### PROBLEM DETAILS
Your task is to print all of the data below exactly, with no pictures included.

### AVAILABLE DATA
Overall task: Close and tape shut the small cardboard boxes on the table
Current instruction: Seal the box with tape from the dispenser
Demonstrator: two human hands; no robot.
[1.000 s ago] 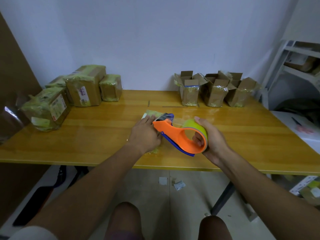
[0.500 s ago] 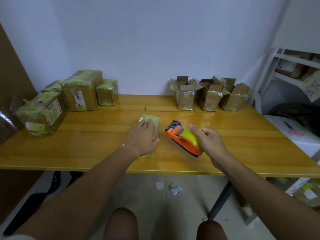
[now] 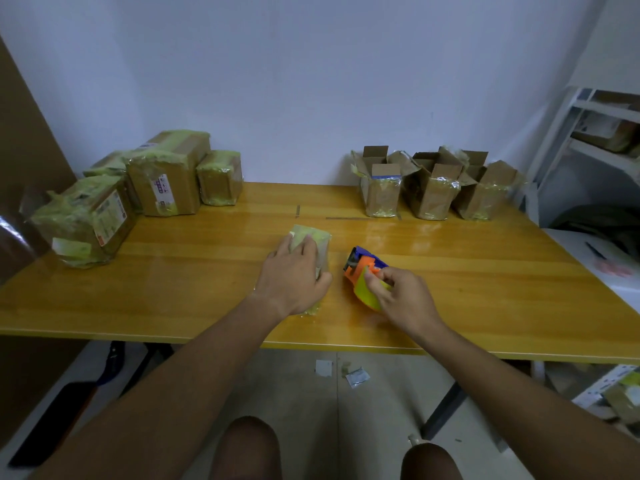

### RESPONSE TO THIS TASK
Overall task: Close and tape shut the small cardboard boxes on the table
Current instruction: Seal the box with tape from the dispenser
Demonstrator: two human hands; no robot.
[1.000 s ago] 
[0.500 s ago] 
[now] 

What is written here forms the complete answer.